USING ANOMALY DETECTION


In [1]:
import re
import pandas as pd
from sklearn.ensemble import IsolationForest
from sklearn.model_selection import train_test_split

# Loading the dataset
dataset = pd.read_csv('D:/Education/PYTHON/ML-v2/Datasets/malicious_phish.csv')

# Extracting domain-based features
dataset['domain_length'] = dataset['url'].apply(lambda x: len(re.findall('/.', x)))
dataset['subdomains'] = dataset['url'].apply(lambda x: x.count('.') - 1)
dataset['has_ip'] = dataset['url'].apply(lambda x: 1 if re.match(r'\b\d{1,3}\.\d{1,3}\.\d{1,3}\.\d{1,3}\b', x) else 0)

# Extracting path-based features
dataset['path_length'] = dataset['url'].apply(lambda x: len(re.findall('/', x)))
dataset['path_depth'] = dataset['url'].apply(lambda x: x.count('/'))

# Extracting character-based features
special_characters = '@/%/$/=/./_/?/:/~/'
dataset['special_chars_count'] = dataset['url'].apply(lambda x: sum(x.count(char) for char in special_characters))

# Combine features
X = dataset[['domain_length', 'subdomains', 'has_ip', 'path_length', 'path_depth', 'special_chars_count']].values

# Splitting the dataset into training and testing sets
X_train, X_test = train_test_split(X, test_size=0.2, random_state=42)
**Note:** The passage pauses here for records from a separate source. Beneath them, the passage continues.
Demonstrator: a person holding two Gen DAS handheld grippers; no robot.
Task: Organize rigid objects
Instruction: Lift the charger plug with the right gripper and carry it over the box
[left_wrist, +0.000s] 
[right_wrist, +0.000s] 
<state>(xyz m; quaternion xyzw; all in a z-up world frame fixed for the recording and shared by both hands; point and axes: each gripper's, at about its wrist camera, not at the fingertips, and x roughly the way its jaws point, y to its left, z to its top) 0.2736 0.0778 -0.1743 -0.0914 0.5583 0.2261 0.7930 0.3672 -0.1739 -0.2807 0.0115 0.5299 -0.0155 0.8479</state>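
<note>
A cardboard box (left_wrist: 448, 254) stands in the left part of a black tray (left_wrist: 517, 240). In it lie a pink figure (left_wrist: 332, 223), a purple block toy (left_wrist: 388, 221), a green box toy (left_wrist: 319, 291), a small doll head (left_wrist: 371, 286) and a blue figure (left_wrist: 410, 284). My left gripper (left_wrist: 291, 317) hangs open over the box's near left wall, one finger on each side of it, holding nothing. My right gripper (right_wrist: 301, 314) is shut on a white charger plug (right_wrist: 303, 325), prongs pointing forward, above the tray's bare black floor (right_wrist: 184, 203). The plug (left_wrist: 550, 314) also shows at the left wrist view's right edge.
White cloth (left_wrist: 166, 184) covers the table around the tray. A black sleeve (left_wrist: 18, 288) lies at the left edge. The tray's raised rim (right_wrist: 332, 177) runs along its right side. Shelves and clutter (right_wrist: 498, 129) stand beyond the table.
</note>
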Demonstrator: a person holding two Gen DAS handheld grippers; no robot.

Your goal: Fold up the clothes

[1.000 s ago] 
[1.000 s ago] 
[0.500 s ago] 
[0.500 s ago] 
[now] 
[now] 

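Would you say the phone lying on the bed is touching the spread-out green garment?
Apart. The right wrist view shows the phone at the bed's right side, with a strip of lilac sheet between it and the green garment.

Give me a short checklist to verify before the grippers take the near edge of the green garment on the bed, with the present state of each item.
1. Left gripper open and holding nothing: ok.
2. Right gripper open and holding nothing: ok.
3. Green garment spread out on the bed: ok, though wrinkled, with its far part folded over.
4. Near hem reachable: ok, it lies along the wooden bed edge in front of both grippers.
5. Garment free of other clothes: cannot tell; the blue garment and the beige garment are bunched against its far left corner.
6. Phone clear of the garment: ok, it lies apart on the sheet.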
# Initialize the Isolation Forest model
isolation_forest = IsolationForest(contamination=0.1, random_state=42)

# Fit the model
isolation_forest.fit(X_train)

# Predictions on the testing set
y_pred = isolation_forest.predict(X_test)

# Evaluation
print("Number of anomalies detected:", len(y_pred[y_pred == -1]))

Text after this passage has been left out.